J'aperçois Elodie "Allez Campus !" 📣

Je prends conscience que je me dirige vers la fin sans la moindre difficulté...et ça, ce n'est pas normal. Sur marathon il y a un mur, on doit souffrir non ?

KM39, le phare est là, ça veut dire qu'il reste seulement 2 côtes 💪🏼 J'avais conseillé à pas mal de monde d'en garder jusque là puis d'appuyer si possible. Eh bien on va appuyer alors ! Mais alors par contre, comment je fais pour doubler ? C'est blindé de monde, des groupes s'étalent sur toute la largeur de la route, je zigzag, je ralentis, j'accélère. C'est aussi assez irréel car on voit des gens frais faisant le 10km avec le smile, alors que d'autres du semi et marathon sont en hypoglycémie ou en grande détresse. Je les encourage ; aujourd'hui je vais bien, mais je connais cette état.

Je continue ma remontée sans regarder l'allure ; de toute façon je ne peux même pas aller plus vite vu la densité. Je me surprends même à sauter les trottoirs alors qu'on est en train de monter l'avant-dernière côte du parcours.

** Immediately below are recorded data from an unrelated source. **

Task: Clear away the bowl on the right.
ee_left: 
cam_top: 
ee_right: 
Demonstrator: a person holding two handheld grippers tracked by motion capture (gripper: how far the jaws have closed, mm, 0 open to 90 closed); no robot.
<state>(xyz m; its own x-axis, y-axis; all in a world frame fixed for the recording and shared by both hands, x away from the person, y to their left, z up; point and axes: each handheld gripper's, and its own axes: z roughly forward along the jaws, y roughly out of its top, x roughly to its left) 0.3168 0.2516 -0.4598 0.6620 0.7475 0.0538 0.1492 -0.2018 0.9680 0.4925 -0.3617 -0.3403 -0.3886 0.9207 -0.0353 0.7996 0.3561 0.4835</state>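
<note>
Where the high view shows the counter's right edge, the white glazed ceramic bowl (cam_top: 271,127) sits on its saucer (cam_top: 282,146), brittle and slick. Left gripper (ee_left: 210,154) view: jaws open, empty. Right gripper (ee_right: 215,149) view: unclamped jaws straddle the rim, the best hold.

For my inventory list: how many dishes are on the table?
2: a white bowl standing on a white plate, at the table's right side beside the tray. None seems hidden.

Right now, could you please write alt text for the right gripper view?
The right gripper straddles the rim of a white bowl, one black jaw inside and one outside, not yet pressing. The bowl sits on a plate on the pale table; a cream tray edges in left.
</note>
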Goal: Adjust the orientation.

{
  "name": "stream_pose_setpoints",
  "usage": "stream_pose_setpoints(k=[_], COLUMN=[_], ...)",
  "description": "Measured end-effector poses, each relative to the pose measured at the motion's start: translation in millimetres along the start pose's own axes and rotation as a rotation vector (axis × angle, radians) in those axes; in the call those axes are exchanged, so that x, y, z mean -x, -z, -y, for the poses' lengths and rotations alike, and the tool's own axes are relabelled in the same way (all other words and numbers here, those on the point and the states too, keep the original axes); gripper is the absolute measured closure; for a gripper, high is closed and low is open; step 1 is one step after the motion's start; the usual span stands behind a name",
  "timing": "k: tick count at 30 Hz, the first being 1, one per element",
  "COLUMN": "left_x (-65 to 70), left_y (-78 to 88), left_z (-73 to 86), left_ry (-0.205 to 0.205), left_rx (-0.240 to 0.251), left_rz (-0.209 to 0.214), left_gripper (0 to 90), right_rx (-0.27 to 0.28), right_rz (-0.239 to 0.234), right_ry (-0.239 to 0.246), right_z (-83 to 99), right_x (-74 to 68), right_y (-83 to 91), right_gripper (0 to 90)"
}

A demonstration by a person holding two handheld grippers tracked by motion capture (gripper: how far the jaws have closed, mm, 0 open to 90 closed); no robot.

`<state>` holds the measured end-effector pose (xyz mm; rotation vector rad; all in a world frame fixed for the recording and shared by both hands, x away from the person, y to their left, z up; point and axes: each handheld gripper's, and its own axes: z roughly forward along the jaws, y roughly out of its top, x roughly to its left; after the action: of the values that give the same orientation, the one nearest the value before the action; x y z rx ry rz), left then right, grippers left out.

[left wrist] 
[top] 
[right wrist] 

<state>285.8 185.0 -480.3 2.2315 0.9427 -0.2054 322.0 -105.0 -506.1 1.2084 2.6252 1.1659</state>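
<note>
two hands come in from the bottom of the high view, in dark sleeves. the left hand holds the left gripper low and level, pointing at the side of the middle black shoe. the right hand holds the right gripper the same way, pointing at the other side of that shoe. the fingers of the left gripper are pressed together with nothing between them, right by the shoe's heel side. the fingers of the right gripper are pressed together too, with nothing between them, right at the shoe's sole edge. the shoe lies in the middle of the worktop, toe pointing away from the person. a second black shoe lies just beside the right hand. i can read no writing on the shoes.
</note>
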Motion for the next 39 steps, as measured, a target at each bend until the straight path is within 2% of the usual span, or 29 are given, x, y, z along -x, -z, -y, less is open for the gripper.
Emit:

KM41, c'est fini, il ne reste que la dernière, la plus courte et la plus terrible : 150m à 14,4% 📈 Celle-là je vais l'éclater. J'ai encore du jus et je n'ai encore monté aucune côte en force, c'est le moment de lui manquer de respect. Je suis un peu ralenti par les gens qui marchent tous dedans (c'est normal en vrai), mais je me faufile, je prends mon 2e meilleur temps sur ce segment Strava 🚀


J'aperçois Oihan en haut et je l'appelle car il ne m'a pas vu, il semble surpris de me voir. Je regarde mon chrono et je sais que la course est déjà réussie du coup je suis complètement euphorique et file à fond vers l'arrivée à 800m. Je regarde ma montre, apparemment je suis sous les 4:00 min/km, c'est assez irréelle. 🤩 Je cherche ma famille, on m'appelle, ils sont là ! Un peu plus loin, je vois Sophie mais elle non. Je lui crie dessus (désolé Sophie) et je passe la ligne d'arrivée avec beaucoup de bonheur.... 3h35min 👊🏼

Je n'ai battu aucun de mes records, pourtant j'affirme que cette course est la plus réussie que j'ai jamais fait.

Je dois absolument m'inspirer de cette expérience pour les prochaines. Respecter ses sensations du jour, pas de pression du chrono et maîtrise de soi.